◆ **Your assignment**
Output the run of lines that opens with the first line of the material below and closes with the line containing "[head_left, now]", both included, and drop the pictures.

◆ **Data section**

•••

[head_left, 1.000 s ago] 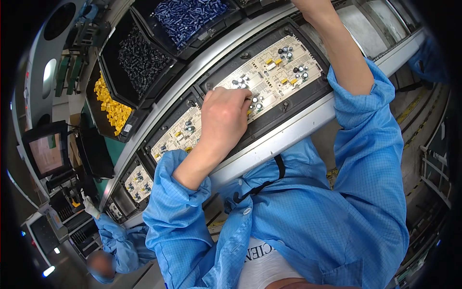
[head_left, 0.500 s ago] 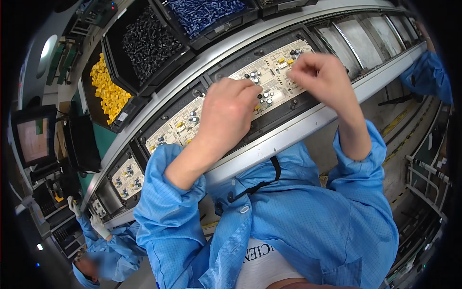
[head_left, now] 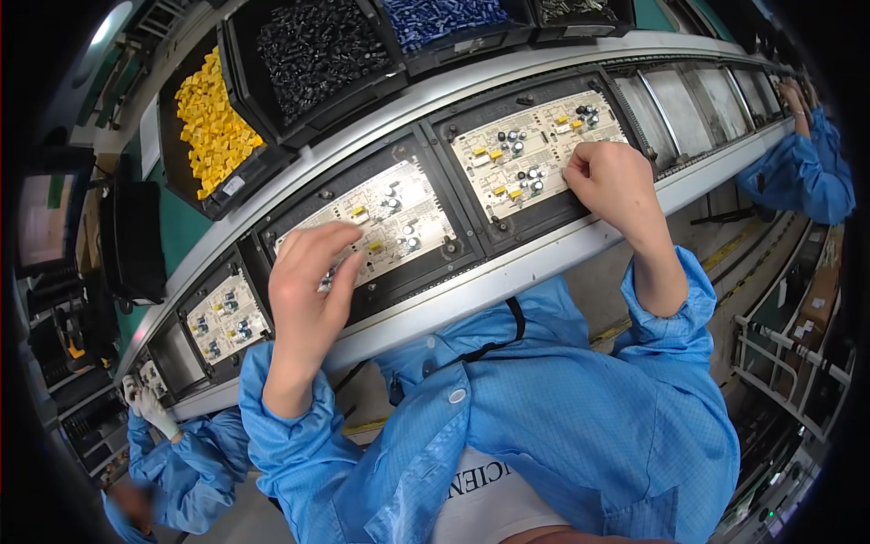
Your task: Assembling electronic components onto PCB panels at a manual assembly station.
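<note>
My left hand [head_left: 313,290] is open over the left end of a pale circuit board [head_left: 419,192], thumb and fingers spread apart and nothing seen between them. This board lies in a black carrier on the conveyor and bears yellow block components and round capacitors. At the lower right edge of a second pale circuit board [head_left: 555,161], my right hand [head_left: 618,186] is closed, thumb and fingertips pressed together. Whatever the right fingers hold, if anything, is hidden. Yellow blocks and black and silver capacitors stand on the second board in several clusters.
Beyond the metal rail [head_left: 381,113] stand bins of yellow blocks [head_left: 213,127], black parts [head_left: 317,59], blue parts [head_left: 444,20] and small metallic-looking parts [head_left: 575,7]. Another board [head_left: 227,317] sits down the line. Co-workers' gloved hands [head_left: 152,408] and a blue sleeve [head_left: 807,163] appear at the sides.
My left hand has moved left and down, its fingers spreading. My right hand has dropped slightly lower and stays closed. The bins and boards appear shifted in the view.
</note>
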`<state>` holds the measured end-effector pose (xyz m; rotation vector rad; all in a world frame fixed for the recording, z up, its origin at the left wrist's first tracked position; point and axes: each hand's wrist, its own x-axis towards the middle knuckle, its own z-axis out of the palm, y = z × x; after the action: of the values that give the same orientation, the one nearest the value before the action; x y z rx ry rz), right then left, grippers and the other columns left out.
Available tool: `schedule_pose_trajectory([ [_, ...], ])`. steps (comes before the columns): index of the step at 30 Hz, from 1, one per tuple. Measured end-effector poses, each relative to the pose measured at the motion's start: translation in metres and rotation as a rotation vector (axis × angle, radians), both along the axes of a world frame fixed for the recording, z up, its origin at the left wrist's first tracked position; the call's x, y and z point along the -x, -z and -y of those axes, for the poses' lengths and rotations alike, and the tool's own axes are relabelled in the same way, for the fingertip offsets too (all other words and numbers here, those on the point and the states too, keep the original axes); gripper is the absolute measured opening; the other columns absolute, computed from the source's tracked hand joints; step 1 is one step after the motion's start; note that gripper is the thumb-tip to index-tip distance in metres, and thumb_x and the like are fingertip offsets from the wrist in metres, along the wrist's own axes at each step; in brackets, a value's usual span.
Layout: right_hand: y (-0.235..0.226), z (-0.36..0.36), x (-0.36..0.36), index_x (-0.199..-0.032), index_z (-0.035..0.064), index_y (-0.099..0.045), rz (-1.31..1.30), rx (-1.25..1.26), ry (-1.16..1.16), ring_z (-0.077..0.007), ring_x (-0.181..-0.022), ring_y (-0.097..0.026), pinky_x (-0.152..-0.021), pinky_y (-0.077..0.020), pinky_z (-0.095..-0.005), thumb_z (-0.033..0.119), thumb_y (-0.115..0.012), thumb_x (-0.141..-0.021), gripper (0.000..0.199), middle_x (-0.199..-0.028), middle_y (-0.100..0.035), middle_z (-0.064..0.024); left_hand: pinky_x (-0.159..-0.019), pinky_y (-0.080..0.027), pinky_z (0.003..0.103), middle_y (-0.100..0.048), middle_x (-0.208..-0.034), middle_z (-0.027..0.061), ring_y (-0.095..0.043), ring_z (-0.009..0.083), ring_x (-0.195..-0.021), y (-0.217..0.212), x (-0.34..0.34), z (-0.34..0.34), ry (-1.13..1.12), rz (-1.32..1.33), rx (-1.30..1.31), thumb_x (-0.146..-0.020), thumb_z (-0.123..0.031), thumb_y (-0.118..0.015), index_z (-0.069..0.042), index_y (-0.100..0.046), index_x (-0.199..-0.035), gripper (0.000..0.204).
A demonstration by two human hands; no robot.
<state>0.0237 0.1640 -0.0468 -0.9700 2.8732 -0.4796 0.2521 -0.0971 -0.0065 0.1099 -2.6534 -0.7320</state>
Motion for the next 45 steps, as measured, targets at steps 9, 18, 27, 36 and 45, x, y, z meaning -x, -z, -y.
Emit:
schedule_pose_trajectory([
  [9, -0.003, 0.011, -0.006, -0.073, 0.0038, -0.066, -0.123, -0.119, -0.005, -0.0361, -0.071, -0.064, -0.065, -0.0509, -0.0448, 0.019, -0.061, -0.077, 0.017, -0.071, -0.065, -0.0169, -0.083, -0.049, 0.039, -0.065, -0.104, 0.0165, -0.061, 0.0333, -0.095, 0.028, -0.093, 0.013, -0.295, 0.002, 0.071, -0.076, 0.001, -0.069, 0.001, -0.067, -0.102, 0.025],
  [18, -0.006, 0.015, -0.013, -0.072, 0.0022, -0.063, -0.169, -0.165, -0.006, -0.0360, -0.071, -0.064, -0.064, -0.0499, -0.0452, 0.019, -0.063, -0.080, 0.018, -0.071, -0.065, -0.0164, -0.104, -0.032, 0.051, -0.040, -0.139, 0.0240, -0.038, 0.0428, -0.126, 0.056, -0.138, 0.019, -0.459, 0.065, 0.144, -0.073, -0.013, -0.071, -0.002, -0.053, -0.128, 0.059],
  [27, -0.048, 0.049, -0.037, -0.074, -0.0027, -0.062, -0.047, 0.023, -0.042, -0.0253, -0.054, -0.055, -0.052, -0.0409, -0.0367, 0.027, -0.065, -0.089, 0.033, -0.060, -0.056, -0.0155, -0.110, -0.022, 0.057, -0.032, -0.145, 0.0255, -0.027, 0.0456, -0.135, 0.045, -0.134, 0.025, -0.395, 0.129, 0.097, -0.065, -0.015, -0.073, -0.005, -0.048, -0.134, 0.074],
  [36, -0.035, 0.101, -0.101, -0.076, -0.0016, -0.065, 0.059, 0.352, -0.419, -0.0252, -0.056, -0.058, -0.052, -0.0434, -0.0342, 0.016, -0.069, -0.085, 0.020, -0.064, -0.060, -0.0131, -0.109, -0.013, 0.066, -0.022, -0.150, 0.0270, -0.014, 0.0477, -0.142, 0.037, -0.135, 0.026, -0.436, 0.234, 0.046, -0.063, -0.012, -0.071, -0.011, -0.042, -0.141, 0.083],
  [45, -0.026, 0.090, -0.120, -0.082, 0.0048, -0.064, 0.008, 0.187, -0.572, -0.0311, -0.068, -0.063, -0.059, -0.0491, -0.0396, 0.018, -0.072, -0.079, 0.016, -0.074, -0.063, -0.0119, -0.109, -0.030, 0.051, -0.043, -0.138, 0.0235, -0.034, 0.0447, -0.134, 0.006, -0.096, 0.076, -0.301, -0.029, 0.186, -0.074, -0.009, -0.068, -0.001, -0.052, -0.129, 0.057],
])
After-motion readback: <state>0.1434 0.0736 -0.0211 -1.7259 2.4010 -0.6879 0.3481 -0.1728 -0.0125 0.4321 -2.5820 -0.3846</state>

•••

◆ **Worked solution**
[head_left, 1.000 s ago] 
[head_left, 0.500 s ago] 
[head_left, now] 

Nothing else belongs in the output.